High duplicate data in bitswap stats. How to debug further?

I’ve been seeing some high bandwidth usage in my ipfs-coord network. I’ve been trying to debug it. I’ve been using the stats.bw() and bitswap.stat() calls. The bitswap.stat() call in particular is showing high duplicate data and block count. This collaborates other data I’ve seen, where the bandwidth consumption is high, but the /blocks directory does not gain much in size.

Here is the output of bitswap.stat():

bitswap stats:  {
  provideBufLen: 0,
  blocksReceived: 9907n,
  wantlist: [
    CID(zdpuAzCjEntqXaNzEZ78u7RauX4PJhxEcrj8HZQM4MQgJNM9T),
    CID(zdpuB2T9dYZKrTRfSZNC6jYLE8v5t4av5ouzwdywkmYZ9UwhC)
  ],
  peers: [
    'QmcewynF2DMxuvK7zk1E5es1cvBwZrfnYEaiN995KVYaKp',
    'Qmbut9Ywz9YEDrz8ySBSgWyJk41Uvm2QJPhwDJzJyGFsD6',
    'QmXbyd4tWzwhGyyZJ9QJctfJJLq7oAJRs39aqpRXUAbu5j',
    'QmXvT9Tn5VbFU4kGobEt8XS2tsyfjohAzYNa4Wmv8P6pzV',
    'QmaCpDMGvV2BGHeYERUEnRQAwe3N8SzbUtfsmvsqQLuvuJ',
    'QmZMxNdpMkewiVZLMRxaNxUeZpDUb34pWjZ1kZvsd16Zic',
    'QmXtHADckCmT6jodpAgn3TcDQWjC29gQd2fKKHDTpo8DJT',
    'QmY7JB6MQXhxHvq7dBDh4HpbH29v4yE9JRadAVpndvzySN',
    'QmWPfWgbSjPPFpvmS2QH7NPx14DqxMV8eGAUHLcYfyo1St',
    'QmQk4hMCm5Y2ix7dLzq6ptSP7Y88GK6utSAfgwX5PEw6Ka',
    'QmUTx6KqYKVZbKpKxR7vGDUgZFYVvVVyEWDeCYq4GwBCff',
    'QmXX7hSXUpMoeyFZ3NbWJ8Qb4j9iFDwZWs61qA3oBqfEZz',
    'QmTWd6MfWe3LNSBPRGufnV7pBFX8tWR7Dqs41VJ44Agite',
    'QmZTzUxigeXMZUL4UMAgFNjMcvspS9UvVvWKn7e1KuheX7'
  ],
  dupBlksReceived: 8448n,
  dupDataReceived: 21713653n,
  dataReceived: 25450429n,
  blocksSent: 7n,
  dataSent: 1050n
}

If I’m reading the units correctly, the dupDataReceived is 21.7 megabytes. The total dataReceived is 25.4 megabytes. So duplicate data makes up the vast majority of data.
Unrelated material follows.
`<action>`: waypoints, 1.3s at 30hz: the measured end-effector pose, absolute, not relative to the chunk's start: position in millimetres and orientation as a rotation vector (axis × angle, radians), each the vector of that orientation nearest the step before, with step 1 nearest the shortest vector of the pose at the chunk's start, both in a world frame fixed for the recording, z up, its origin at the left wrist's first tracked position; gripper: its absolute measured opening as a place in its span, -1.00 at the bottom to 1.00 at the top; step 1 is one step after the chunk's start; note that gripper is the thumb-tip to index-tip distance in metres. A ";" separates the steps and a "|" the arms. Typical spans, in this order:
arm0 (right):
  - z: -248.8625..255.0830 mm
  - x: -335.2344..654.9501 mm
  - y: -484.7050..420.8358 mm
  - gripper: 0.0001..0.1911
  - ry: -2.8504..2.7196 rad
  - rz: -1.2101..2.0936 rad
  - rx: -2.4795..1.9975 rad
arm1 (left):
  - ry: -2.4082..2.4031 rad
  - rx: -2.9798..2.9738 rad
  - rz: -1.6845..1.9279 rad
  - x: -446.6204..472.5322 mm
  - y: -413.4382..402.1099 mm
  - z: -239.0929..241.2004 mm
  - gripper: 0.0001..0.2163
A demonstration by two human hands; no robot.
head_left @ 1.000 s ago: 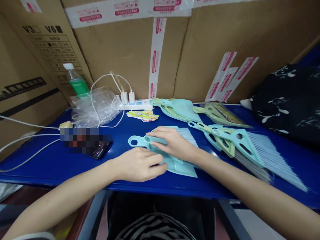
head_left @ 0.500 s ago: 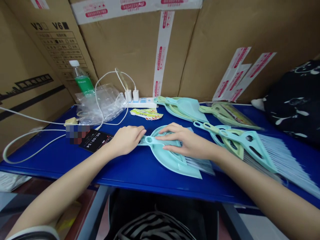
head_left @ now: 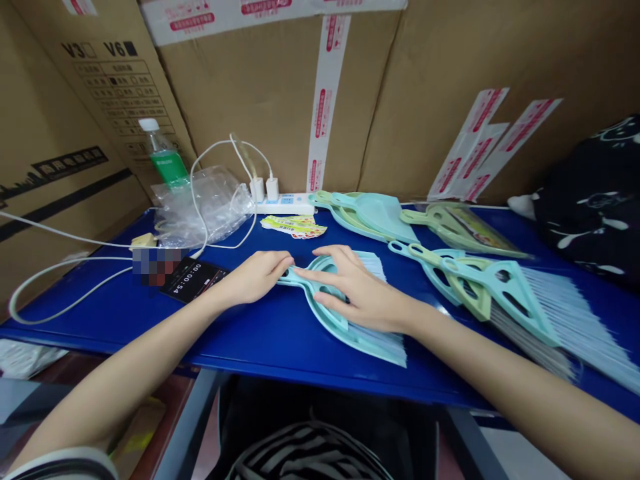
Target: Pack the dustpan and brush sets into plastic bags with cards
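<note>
In front of me on the blue table lies a light-blue dustpan (head_left: 327, 325) with a matching hand brush (head_left: 375, 265) nested in it. The bristles of the brush point right, and both handles point left. My left hand (head_left: 257, 275) is closed around the handle ends, its thumb and fingers pinching them; the exact grip is partly hidden. With fingers spread, my right hand (head_left: 359, 291) lies over the brush, pressing on its head and neck. It covers much of the brush.
Behind lie more dustpans (head_left: 383, 217) and a bagged green set (head_left: 450, 227). Several loose brushes (head_left: 505, 293) are at the right. A phone (head_left: 193, 280), cables, a plastic bag (head_left: 210, 200), bottle (head_left: 167, 160), power strip (head_left: 287, 205) and colourful labels (head_left: 295, 227) sit left and back.
The brush has shifted and lined up more closely with the dustpan, its bristles now spread along the pan's front edge. My right hand has slid slightly left and down. My left hand stays at the handles.
</note>
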State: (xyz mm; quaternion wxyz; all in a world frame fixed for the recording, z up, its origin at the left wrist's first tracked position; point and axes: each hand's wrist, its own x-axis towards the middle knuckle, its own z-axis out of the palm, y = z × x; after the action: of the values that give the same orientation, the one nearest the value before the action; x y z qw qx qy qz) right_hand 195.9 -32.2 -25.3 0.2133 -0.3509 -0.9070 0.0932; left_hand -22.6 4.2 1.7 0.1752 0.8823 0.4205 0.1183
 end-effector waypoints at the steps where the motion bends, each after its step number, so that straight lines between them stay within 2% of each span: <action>1: -24.6 198.2 -31.4 -0.53 -2.543 0.266 -0.965 | 1.167 2.485 0.343 -22.6 4.7 1.6 -0.69; 13: -26.0 198.0 -31.9 -0.40 -2.681 0.381 -0.999 | 0.917 1.962 0.389 -21.3 7.8 -8.8 -0.72; 19: -23.7 199.3 -30.4 -0.40 -2.709 0.435 -0.999 | 0.897 1.966 0.416 -21.4 8.4 -10.3 -0.72; 28: -22.3 195.9 -33.3 -0.25 -2.722 0.416 -1.045 | 0.889 1.946 0.439 -21.2 10.5 -14.0 -0.70; 39: -24.7 195.3 -33.0 -0.26 -2.766 0.398 -1.051 | 0.920 1.997 0.412 -21.7 10.6 -12.1 -0.77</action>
State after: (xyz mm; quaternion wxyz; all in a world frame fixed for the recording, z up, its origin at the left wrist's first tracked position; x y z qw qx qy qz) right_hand 195.3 -33.0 -24.7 0.0779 -0.3508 -0.9237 0.1328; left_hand -21.7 10.6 -12.1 0.4370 0.8029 0.3700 0.1658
  • Any suggestions on why this node is consuming so much duplicate data?
  • Any suggestions on how to debug and track down the root cause?

It appears this GitHub Issue touches on this topic. That Issue was closed and diverted to this Issue. But these Issues are concerned with go-ipfs.

I’m wondering when or if these Bitswap improvements were ever pushed to js-ipfs?

I have no idea and have no knowlege about js-ipfs’s bitswap.
However I know legitimate reasons to receive duplicates data, if your want list is very short (have more peers than your want list is big) and are not IO bound, it is strategical to ask the same block from multiple peers, you then keep the first peer that returned you data.

Worded as an example, you want to download the block Qmfoo and have two peers that host the data.
You simply just ask both, keep the first one succeeding. However I know that something go-bitswap tries to avoid doing.

Assuming no bugs, that could happen if your DAG is very linear or if DAG traversal is very shallow (for example a sequential in-order unixfs recursion).

I don’t actually know if js-ipfs does that or not so really don’t take that as answers, hopefully this maybe help you find something.

1 Like

I created this GitHub issue in the js-ipfs repository, to provide a cross-link to this discussion.

I just updated my software to the latest version of js-ipfs:

I’m still seeing duplicate data making up approximately 85% of the data.

This appears to be to be the source of the bandwidth issues that I’ve complained about in previous forum threads. I am making heavy use of pubsub and OrbitDB, which might explain the reasons my nodes are pushing so much redundant data around.

I’ve got to figure out how to reduce this quantity of redundant data. If anyone has suggestions, I’m keen to hear them. Even a 50% reduction from here would make a significant difference in performance.

I also created an Issue in the Orbit-DB repository. Some of the issue might be exacerbated by the use of OrbitDB.